According to Pasupathi and Rich (2005), individuals often relate stories about themselves to construct their identity. That is, as individuals share anecdotes about themselves, they develop more clarity about their own values, aspirations, roles and interests, epitomizing self-verification.
The behavior of listeners, however, affects the impact of storytelling on self-verification. If the other person is inattentive, individuals are not as motivated to elaborate on these stories& they are not, therefore, as likely to clarify their identity. Furthermore, the individuals are not as likely to feel the constructs they utilize to describe themselves are meaningful to other people& they doubt their own perspectives of themselves. Self-verification is thus impeded. Indeed, as Pasupathi and Rich (2005) showed, self-verification needs are more likely to be fulfilled when the listener is disagreeable than when the listener is inattentive. Disagreeable listeners, at least, can actually foster elaboration.

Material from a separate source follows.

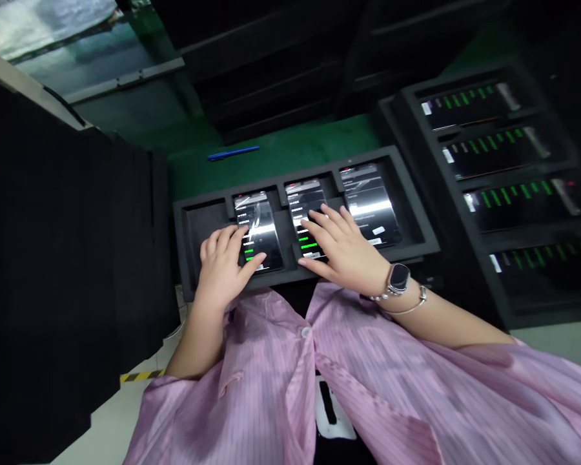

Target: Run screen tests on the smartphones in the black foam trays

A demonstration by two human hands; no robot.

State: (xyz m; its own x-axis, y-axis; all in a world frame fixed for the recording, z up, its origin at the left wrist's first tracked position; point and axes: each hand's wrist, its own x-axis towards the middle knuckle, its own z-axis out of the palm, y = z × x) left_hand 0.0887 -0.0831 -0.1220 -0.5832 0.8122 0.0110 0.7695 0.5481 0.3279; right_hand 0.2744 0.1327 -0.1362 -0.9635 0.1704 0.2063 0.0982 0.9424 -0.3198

Specifically, in this study, some participants played an enjoyable computer game, called SIMS, for 15 minutes. They were next instructed to describe this game to someone else. In one condition, this listener had been told to disagree and dissuade the other person. In another condition, this listener had been told to seem distracted. Finally, in one condition, the listener received neither of these instructions. Before and after these conversations, participants were asked to indicate their interest in SIMS.
If the listener was inattentive, participants expressed more interest in SIMS before rather than after the conversation. The inattentive listener, therefore, did not verify the interest of participants in SIMs. Self-verification of this interest in SIMS had been impeded. In contrast, if the listener was attentive, the conversation did not reduce this interest in SIMS--even if this person was disagreeable. Self-verification of this interest was not impeded.
Self verification theory can also explain the finding, uncovered by Wood, Perunovic, and Lee (2009), that positive affirmations can impair the wellbeing of some individuals. Since the popular book, entitled "The power of positive thinking", written by Norman Vincent Peale, many individuals repeat affirmations to themselves: like "I?m powerful", "I?m strong", or "I?m a lovable person".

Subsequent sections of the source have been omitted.